How to complete this task: Lines with "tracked": please show every one of them from the listing below.

Information supplied:
╔══
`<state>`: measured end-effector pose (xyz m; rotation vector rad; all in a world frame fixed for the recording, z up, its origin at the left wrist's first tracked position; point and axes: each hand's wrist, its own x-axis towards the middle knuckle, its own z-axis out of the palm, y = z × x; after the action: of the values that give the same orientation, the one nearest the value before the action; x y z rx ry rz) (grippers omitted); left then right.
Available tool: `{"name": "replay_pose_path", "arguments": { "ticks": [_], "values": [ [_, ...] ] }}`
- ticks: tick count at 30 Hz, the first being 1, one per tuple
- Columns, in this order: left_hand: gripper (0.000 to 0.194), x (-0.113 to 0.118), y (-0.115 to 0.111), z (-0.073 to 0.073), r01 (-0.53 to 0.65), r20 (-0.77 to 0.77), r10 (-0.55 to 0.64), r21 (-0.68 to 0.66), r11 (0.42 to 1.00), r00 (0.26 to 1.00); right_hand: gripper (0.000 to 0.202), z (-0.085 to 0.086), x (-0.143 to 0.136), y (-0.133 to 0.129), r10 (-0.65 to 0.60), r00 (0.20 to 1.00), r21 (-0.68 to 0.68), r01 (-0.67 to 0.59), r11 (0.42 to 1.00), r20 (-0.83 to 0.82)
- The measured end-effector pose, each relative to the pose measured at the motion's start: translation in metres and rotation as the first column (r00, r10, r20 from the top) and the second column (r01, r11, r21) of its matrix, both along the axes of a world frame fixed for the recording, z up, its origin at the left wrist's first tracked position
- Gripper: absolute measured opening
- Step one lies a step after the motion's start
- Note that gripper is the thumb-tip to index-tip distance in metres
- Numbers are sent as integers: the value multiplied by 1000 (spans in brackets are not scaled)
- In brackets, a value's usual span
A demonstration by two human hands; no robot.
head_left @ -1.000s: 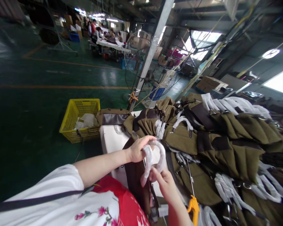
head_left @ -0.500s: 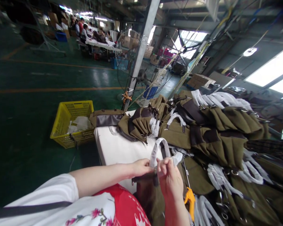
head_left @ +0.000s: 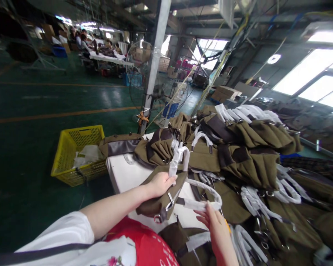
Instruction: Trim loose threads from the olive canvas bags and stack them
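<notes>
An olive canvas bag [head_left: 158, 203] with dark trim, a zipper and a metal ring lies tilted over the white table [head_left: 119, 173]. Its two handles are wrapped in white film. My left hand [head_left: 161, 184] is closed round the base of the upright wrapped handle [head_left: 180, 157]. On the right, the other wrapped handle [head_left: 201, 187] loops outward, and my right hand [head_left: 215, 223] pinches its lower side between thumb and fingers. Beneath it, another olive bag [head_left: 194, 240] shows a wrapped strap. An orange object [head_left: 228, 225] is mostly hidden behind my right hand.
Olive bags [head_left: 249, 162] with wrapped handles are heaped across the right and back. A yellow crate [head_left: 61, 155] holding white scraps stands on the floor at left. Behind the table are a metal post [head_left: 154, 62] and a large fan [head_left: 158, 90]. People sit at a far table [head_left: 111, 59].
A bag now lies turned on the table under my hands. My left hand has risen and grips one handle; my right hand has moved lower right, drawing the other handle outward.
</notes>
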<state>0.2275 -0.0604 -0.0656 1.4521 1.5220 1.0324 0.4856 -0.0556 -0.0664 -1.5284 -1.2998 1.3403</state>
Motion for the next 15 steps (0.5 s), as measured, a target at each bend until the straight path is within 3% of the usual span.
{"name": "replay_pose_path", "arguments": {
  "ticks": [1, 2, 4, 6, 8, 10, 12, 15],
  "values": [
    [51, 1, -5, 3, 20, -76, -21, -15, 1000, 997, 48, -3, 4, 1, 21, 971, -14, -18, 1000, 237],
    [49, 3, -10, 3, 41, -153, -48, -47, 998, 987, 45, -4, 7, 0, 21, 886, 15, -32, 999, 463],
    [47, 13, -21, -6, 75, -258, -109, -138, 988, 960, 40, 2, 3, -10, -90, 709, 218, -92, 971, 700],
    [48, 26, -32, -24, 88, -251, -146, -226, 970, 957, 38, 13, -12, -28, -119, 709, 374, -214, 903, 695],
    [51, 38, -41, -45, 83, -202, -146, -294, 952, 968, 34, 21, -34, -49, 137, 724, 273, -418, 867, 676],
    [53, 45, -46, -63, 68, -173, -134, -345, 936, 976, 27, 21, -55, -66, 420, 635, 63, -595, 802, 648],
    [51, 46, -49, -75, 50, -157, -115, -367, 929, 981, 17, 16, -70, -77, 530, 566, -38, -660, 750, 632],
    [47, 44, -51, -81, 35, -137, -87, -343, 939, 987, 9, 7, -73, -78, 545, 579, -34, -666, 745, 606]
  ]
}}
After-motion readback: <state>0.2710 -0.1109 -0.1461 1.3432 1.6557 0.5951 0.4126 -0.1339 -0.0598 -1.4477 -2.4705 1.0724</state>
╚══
Worked solution:
`<state>`: measured end-effector pose (xyz m; rotation vector rad; all in a world frame fixed for the recording, z up, its origin at the left wrist's first tracked position; point and axes: each hand's wrist, its own x-axis towards the middle knuckle, its own z-axis out of the palm, y = z × x; after the action: of the values that give the same orientation, the one nearest the value before the action; x y z rx ry rz) (grippers omitted); left then right.
- The measured end-effector pose, each relative to the pose measured at the motion's start: translation in metres and rotation as the first column (r00, r10, r20 from the top) and the second column (r01, r11, r21) of its matrix, both along the axes of a world frame fixed for the recording, z up, its origin at the left wrist's first tracked position

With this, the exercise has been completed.